* **Exercise**:
The listing is to be printed in full, exactly as given.

* **Task input**:

-*-*-

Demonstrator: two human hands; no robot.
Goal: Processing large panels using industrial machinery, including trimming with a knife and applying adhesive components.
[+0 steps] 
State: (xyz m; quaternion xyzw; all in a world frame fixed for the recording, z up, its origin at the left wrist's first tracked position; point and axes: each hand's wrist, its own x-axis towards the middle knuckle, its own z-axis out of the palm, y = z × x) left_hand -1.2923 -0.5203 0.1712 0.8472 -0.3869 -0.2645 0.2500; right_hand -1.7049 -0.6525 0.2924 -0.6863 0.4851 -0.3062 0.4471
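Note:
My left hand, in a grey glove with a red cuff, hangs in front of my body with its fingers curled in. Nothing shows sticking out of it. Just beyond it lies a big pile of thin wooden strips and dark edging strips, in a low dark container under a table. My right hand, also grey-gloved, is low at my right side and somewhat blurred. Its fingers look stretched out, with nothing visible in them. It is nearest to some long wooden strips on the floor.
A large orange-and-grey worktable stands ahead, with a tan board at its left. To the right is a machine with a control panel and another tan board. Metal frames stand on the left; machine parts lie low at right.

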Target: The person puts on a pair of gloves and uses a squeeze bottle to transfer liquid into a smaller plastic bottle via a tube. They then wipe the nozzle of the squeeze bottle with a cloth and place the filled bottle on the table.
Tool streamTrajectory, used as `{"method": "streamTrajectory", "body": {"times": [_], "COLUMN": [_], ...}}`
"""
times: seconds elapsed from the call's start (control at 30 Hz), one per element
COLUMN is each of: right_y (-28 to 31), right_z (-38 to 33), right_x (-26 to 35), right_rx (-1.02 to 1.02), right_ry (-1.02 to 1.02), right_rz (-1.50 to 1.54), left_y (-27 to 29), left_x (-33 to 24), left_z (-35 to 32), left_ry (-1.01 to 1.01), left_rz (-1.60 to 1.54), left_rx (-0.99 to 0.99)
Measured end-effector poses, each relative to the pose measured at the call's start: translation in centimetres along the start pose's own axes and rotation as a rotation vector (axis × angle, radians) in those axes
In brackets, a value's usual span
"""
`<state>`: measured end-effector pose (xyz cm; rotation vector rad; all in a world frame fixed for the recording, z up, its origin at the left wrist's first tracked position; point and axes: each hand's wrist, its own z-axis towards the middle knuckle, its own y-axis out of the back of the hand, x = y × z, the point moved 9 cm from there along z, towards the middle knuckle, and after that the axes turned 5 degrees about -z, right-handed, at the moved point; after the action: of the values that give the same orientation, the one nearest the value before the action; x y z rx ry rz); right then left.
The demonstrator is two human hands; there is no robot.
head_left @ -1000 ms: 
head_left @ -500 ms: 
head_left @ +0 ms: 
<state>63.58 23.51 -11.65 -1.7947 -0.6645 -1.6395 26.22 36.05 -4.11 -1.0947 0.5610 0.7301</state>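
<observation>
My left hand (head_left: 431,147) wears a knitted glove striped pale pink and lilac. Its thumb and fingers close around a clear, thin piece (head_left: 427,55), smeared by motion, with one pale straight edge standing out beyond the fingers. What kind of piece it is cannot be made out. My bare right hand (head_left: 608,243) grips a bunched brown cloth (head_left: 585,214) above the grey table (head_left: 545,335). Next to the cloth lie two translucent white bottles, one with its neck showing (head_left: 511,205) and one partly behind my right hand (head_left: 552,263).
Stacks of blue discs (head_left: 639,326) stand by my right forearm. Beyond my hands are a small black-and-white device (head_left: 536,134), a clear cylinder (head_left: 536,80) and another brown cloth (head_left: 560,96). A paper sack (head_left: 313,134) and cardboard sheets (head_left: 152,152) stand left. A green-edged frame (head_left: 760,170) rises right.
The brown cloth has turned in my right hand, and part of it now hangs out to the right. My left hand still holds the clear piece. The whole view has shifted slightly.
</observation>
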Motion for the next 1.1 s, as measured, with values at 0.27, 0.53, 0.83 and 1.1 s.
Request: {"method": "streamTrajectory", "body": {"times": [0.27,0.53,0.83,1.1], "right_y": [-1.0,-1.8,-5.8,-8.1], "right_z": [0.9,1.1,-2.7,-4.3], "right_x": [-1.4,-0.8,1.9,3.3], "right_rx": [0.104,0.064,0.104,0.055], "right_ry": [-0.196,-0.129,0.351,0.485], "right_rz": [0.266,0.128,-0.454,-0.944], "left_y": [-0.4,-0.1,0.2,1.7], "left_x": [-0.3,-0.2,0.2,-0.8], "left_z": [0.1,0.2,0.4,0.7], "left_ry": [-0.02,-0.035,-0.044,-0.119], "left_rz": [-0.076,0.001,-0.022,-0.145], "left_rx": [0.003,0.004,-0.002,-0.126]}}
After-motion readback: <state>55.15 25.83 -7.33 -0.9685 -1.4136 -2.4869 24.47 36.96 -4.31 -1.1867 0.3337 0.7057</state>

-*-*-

* **Written solution**:
Demonstrator: two human hands; no robot.
Goal: Processing large panels using industrial machinery, including trimming with a knife and applying adhesive components.
[+0 steps] 
State: (xyz m; quaternion xyzw; all in a world frame fixed for the recording, z up, its origin at the left wrist's first tracked position; point and axes: each hand's wrist, its own x-axis towards the middle knuckle, its own z-axis out of the palm, y = z × x) left_hand -1.2923 -0.5203 0.1712 0.8472 -0.3869 -0.2645 0.2500; right_hand -1.7049 -0.6525 0.2924 -0.6863 0.4851 -0.3062 0.4471
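Note:
My left hand, in a grey glove with a red cuff, hangs in front of my body with its fingers curled in. Nothing shows sticking out of it. Just beyond it lies a big pile of thin wooden strips and dark edging strips, in a low dark container under a table. My right hand, also grey-gloved, is low at my right side and somewhat blurred. Its fingers look stretched out, with nothing visible in them. It is nearest to some long wooden strips on the floor.
A large orange-and-grey worktable stands ahead, with a tan board at its left. To the right is a machine with a control panel and another tan board. Metal frames stand on the left; machine parts lie low at right.
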
Target: The person puts on a pair of gloves and uses a squeeze bottle to transfer liquid into a smaller plastic bottle via a tube. They then wipe the nozzle of the squeeze bottle with a cloth and place the filled bottle on the table.
Tool streamTrajectory, used as `{"method": "streamTrajectory", "body": {"times": [_], "COLUMN": [_], ...}}`
"""
times: seconds elapsed from the call's start (control at 30 Hz), one per element
COLUMN is each of: right_y (-28 to 31), right_z (-38 to 33), right_x (-26 to 35), right_rx (-1.02 to 1.02), right_ry (-1.02 to 1.02), right_rz (-1.50 to 1.54), left_y (-27 to 29), left_x (-33 to 24), left_z (-35 to 32), left_ry (-1.01 to 1.01), left_rz (-1.60 to 1.54), left_rx (-0.99 to 0.99)
Measured end-effector poses, each relative to the pose measured at the call's start: translation in centimetres along the start pose's own axes and rotation as a rotation vector (axis × angle, radians) in those axes
In brackets, a value's usual span
"""
`<state>`: measured end-effector pose (xyz cm; rotation vector rad; all in a world frame fixed for the recording, z up, its origin at the left wrist's first tracked position; point and axes: each hand's wrist, its own z-axis towards the middle knuckle, its own y-axis out of the back of the hand, x = y × z, the point moved 9 cm from there along z, towards the middle knuckle, and after that the axes turned 5 degrees about -z, right-handed, at the moved point; after the action: of the values that give the same orientation, the one nearest the value before the action; x y z rx ry rz); right then left.
The demonstrator is two human hands; there is no robot.
head_left @ -1000 ms: 
head_left @ -500 ms: 
head_left @ +0 ms: 
<state>63.58 23.51 -11.65 -1.7947 -0.6645 -1.6395 26.22 36.05 -4.11 -1.0947 0.5610 0.7301</state>
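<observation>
My left hand (head_left: 431,147) wears a knitted glove striped pale pink and lilac. Its thumb and fingers close around a clear, thin piece (head_left: 427,55), smeared by motion, with one pale straight edge standing out beyond the fingers. What kind of piece it is cannot be made out. My bare right hand (head_left: 608,243) grips a bunched brown cloth (head_left: 585,214) above the grey table (head_left: 545,335). Next to the cloth lie two translucent white bottles, one with its neck showing (head_left: 511,205) and one partly behind my right hand (head_left: 552,263).
Stacks of blue discs (head_left: 639,326) stand by my right forearm. Beyond my hands are a small black-and-white device (head_left: 536,134), a clear cylinder (head_left: 536,80) and another brown cloth (head_left: 560,96). A paper sack (head_left: 313,134) and cardboard sheets (head_left: 152,152) stand left. A green-edged frame (head_left: 760,170) rises right.
The brown cloth has turned in my right hand, and part of it now hangs out to the right. My left hand still holds the clear piece. The whole view has shifted slightly.
</observation>
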Motion for the next 1.1 s, as measured, with values at 0.27, 0.53, 0.83 and 1.1 s.
Request: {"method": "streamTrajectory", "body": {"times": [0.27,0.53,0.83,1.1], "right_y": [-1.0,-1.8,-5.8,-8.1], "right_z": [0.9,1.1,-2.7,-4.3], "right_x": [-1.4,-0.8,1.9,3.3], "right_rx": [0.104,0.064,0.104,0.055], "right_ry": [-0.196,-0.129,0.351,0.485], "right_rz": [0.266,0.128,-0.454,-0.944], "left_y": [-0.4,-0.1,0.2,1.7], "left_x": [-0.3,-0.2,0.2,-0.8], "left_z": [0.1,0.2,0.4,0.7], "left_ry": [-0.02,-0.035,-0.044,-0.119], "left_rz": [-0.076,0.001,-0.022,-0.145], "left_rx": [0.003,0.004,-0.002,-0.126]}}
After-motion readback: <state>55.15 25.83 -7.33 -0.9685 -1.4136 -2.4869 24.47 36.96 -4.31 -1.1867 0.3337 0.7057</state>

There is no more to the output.